Nosso dever não é apenas vituperar essa caricatura da verdadeira
ciência; é adivinhar os efeitos do desaparecimento das nosologias
“clássicas”
Evocar os efeitos do mercado
farmacêutico não é nem se afligir nem se alegrar. A prescrição das moléculas
que agem sobre o humor e o pensamento prevaleceu sobre a “independência”
epistemológica da psiquiatria. É assim: não se voltará atrás; a medicina geral
apoderar-se-á cada vez mais das práticas terapêuticas, e a neurologia redobrará
sua pretensão de aí imiscuir-se. As consequências serão duplas: simplismo
crescente de um lado, com seu cortejo de ingenuidades psicológicas
constrangedoras; abstração extravagante do outro, traduzindo a mania cada dia
mais afirmada de só se considerar a biologia cerebral.
Nosso dever não é apenas
vituperar essa caricatura da verdadeira ciência. É adivinhar os efeitos do
desaparecimento das nosologias “clássicas”. Ponto pacífico: essas
classificações eram criticáveis e seu naufrágio não pode ser infinitamente
chorado.
Contudo, as teorias que
acompanhavam as semiologias reunidas pela psiquiatria, a chamada
“psicopatologia”, diziam os desejos em jogo naquilo que era examinado. O sonho
das novas clínicas é alcançar uma observação sem observador. Ambição que o
doutor Lacan certamente teria qualificado de “não-tola”. As recomendações de
multiplicar os diagnósticos, de se enviar mutuamente os “itens”, indicam que
não se trata de oferecer um ponto de vista original, mas de obter uma
“fidelidade inter-juízes”. O importante não é o verdadeiro ou o falso, mas que
a identidade das constatações desemboque em coincidências codificadas. Essa
posição é insensata.
Claude Bernard lembrava que a
ciência começa com a hipótese, quer dizer com o engajamento desejante do
pesquisador. O “ateorismo” atual em nada lembra os ideais da ciência sem os
quais a psicanálise não teria sido inventada.

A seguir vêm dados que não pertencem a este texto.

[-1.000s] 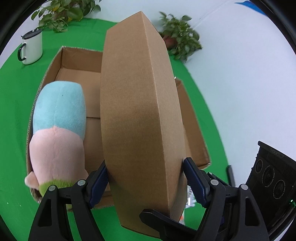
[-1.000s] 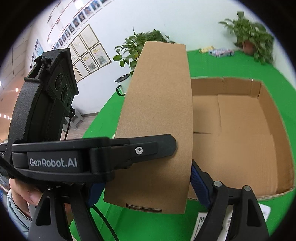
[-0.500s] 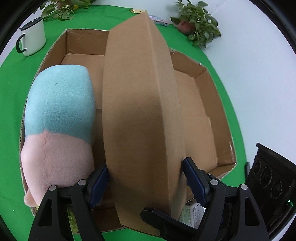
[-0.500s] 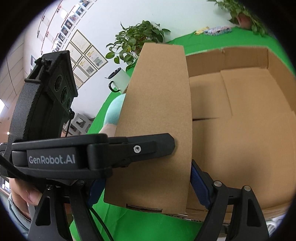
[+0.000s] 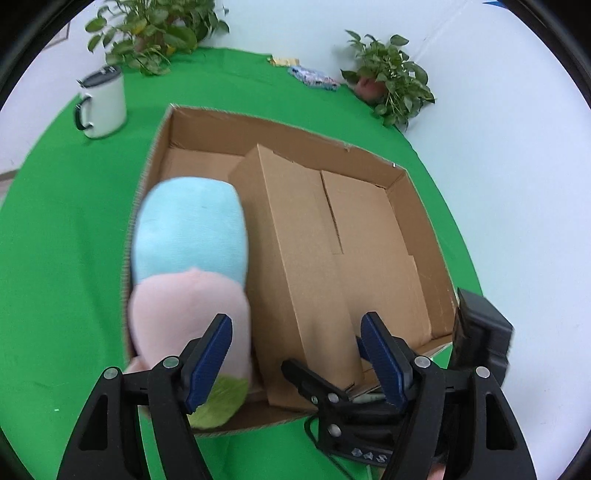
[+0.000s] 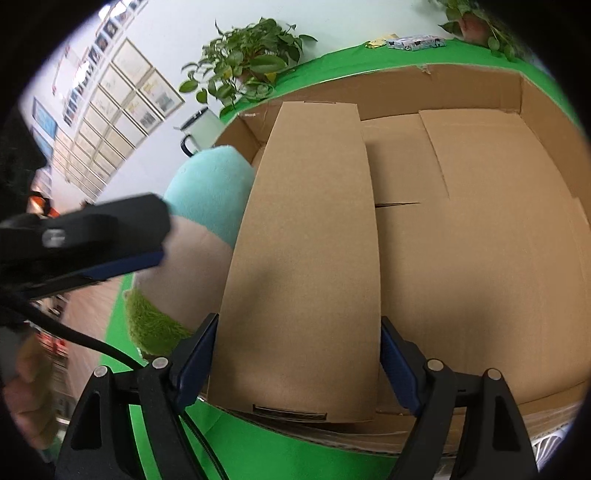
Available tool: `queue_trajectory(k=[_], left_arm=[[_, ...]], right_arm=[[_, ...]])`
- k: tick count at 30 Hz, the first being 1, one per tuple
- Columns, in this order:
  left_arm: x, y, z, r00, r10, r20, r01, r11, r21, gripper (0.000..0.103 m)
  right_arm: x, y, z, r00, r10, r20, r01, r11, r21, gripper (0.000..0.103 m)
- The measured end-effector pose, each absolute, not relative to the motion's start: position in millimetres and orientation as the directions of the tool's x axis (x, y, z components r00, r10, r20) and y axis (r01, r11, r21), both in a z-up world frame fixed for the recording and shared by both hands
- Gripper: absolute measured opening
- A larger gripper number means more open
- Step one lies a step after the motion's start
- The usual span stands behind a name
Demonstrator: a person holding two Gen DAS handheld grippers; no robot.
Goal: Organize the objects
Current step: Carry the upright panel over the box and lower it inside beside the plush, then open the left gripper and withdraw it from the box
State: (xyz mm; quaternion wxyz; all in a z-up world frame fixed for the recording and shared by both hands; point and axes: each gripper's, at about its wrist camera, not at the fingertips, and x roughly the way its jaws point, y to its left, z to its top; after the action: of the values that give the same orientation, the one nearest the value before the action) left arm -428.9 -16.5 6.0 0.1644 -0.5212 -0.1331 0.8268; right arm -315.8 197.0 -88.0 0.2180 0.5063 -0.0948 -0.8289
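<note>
A long closed cardboard box [image 5: 295, 240] [image 6: 306, 240] lies inside the big open carton [image 5: 280, 125] [image 6: 443, 74], right beside a blue, pink and green plush toy [image 5: 188, 236] [image 6: 207, 177]. My right gripper [image 6: 299, 321] is shut on the long box's near end, a pad on each side. In the left wrist view one of its black fingers [image 5: 314, 380] shows at that end. My left gripper [image 5: 295, 321] hangs open above the long box, with a gap between its left pad and the cardboard. Its blurred finger [image 6: 110, 221] shows off to the left.
The carton sits on a green cloth [image 5: 66, 229]. A white mug [image 5: 103, 103] [image 6: 199, 129] stands at the back left. Potted plants [image 5: 155, 29] [image 5: 391, 85] and snack packets [image 5: 314, 77] line the far edge. A hand [image 6: 26, 398] shows low on the left.
The long box has come down from a raised tilt to lie in the carton next to the plush. My left gripper has let go of it and drawn back; the right still holds it.
</note>
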Motion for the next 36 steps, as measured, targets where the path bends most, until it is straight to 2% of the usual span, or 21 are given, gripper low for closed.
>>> queue_trajectory(k=[6,11,16,20,24,36], left_arm=[[-391,-31,27,-0.513,0.345,-0.786,-0.151,-0.938,-0.312,0.071],[-351,-38,41,-0.626,0.254,-0.737,-0.137,-0.966,-0.217,0.071],[-314,-41,41,-0.708,0.184,-0.682,-0.105,-0.982,-0.156,0.075],[-284,-29,43,-0.762,0.108,-0.638,-0.076,-0.994,-0.078,0.08],[-264,-16,45,-0.784,0.099,-0.612,-0.065,-0.995,-0.078,0.085],[-220,25,59,-0.826,0.04,-0.562,-0.043,-0.999,-0.008,0.086]], right_arm=[[-308,182,-77,-0.368,-0.479,-0.797,0.332,-0.868,0.369,0.091],[-277,188,-47,-0.5,-0.431,-0.751,0.379,-0.889,0.257,0.091],[-226,214,-23,-0.68,-0.303,-0.668,0.338,-0.938,0.082,0.091],[-198,247,-20,-0.714,-0.284,-0.64,0.284,-0.953,0.107,0.091],[-189,273,-19,-0.709,-0.292,-0.642,0.245,-0.956,0.163,0.091],[-166,301,-26,-0.705,-0.28,-0.651,0.209,-0.96,0.186,0.091]])
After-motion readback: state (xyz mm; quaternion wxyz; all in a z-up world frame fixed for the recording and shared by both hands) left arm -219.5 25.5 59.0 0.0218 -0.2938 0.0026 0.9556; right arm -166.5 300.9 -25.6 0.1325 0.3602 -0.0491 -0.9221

Aliás, o problema dessas novas
classificações não é tanto apagar a diferença entre a neurose e a psicose, mas ignorar
a histeria e a paranoia, que são duas modalidades essenciais da relação do
sujeito com o saber: a do desafio que semeia a dúvida em nome da verdade; e a
da desconfiança que denuncia o lucro e a parcialidade, escondidos por trás do
pretexto do conhecimento.
Assim, podemos apostar que esses novos saberes inspirados
nesse “ateorismo” serão acolhidos seja com o riso zombeteiro que vai assinalar
seu ridículo, seja com a hostilidade que estigmatizará sua ilegitimidade.